Shakespeare makes use of several poetic techniques in ‘Sonnet 86 ’. These include but are not limited to alliteration, metaphor, and allusion. The latter is seen through the subject matter more generally. This poem, and those which came before it, allude to an unknown rival poet. This person, who is sometimes described as more than one person, also devotes himself to the Fair Youth as his muse. The writing style of this other poet is called into question, sometimes praised and sometimes degraded.
Alliteration occurs when words are used in succession, or at least appear close together, and begin with the same sound. For example, “prize” and “precious” in line two and “womb” and “wherein” in line four. (There is also an example of internal rhyme in this line with “tomb” and “womb”.)

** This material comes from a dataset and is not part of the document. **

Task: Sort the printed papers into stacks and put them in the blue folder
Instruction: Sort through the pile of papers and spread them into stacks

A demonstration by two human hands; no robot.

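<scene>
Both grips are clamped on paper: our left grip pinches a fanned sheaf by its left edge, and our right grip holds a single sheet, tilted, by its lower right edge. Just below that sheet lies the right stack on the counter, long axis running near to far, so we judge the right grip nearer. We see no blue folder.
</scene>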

A metaphor is a comparison between two unlike things that does not use “like” or “as” is also present in the text. When using this technique a poet is saying that one thing is another thing, they aren’t just similar. There is a good example at the end of the first quatrain where the speaker compares his brain to a “tomb” where all his lovely poetic words are dying.
Was it the proud full sail of his great verse,
Bound for the prize of all too precious you,
That did my ripe thoughts in my brain inhearse,
Making their tomb the womb wherein they grew?
In the first four lines of ‘Sonnet 86,’ the speaker begins by asking a rhetorical question. He is concerned at this moment about the effects of “his great verse”. The “he” in question is not the speaker, but a rival poet. This person wrote something “proud” and impressive about the Fair Youth that is bothering the speaker. He wonders if it is his new verse that has spoiled his own writing. It might’ve made his thoughts “ripe” and made a “tomb” for his words before they could be birthed into the world.
Was it his spirit, by spirits taught to write
Above a mortal pitch, that struck me dead?
No, neither he, nor his compeers by night
Giving him aid, my verse astonishèd.
The speaker suggests that the rival poet was “taught to write” by some “spirits”. These unknown spirits aided him in writing something that was so impressive that the speaker was “struck…dead?” This curious question refers to the speaker’s writer’s block. He is constantly comparing himself to this other person, feeling as though his writing will never live up.
He, nor that affable familiar ghost
Which nightly gulls him with intelligence,
As victors of my silence cannot boast.
I was not sick of any fear from thence;
But when your countenance filled up his line,
Then lacked I matter, that enfeebled mine.
The speaker goes on, in the second half of the poem, to say that no, everything he just considered is not true. He knows that his silence has not been caused by the rival poet and his “familiar ghost” that helps him. They are not the victors of his “silence”. They can’t “boast” that they silenced Shakespeare’s speaker. The speaker did not stop writing because he was worried about the other writer or what he’d produce.
Rather, the final two lines reveal, that it was the youth’s favorable opinion of the other writer that muted him. After he realized that the youth felt this way he has nothing more to say. His writing was “enfeebled”.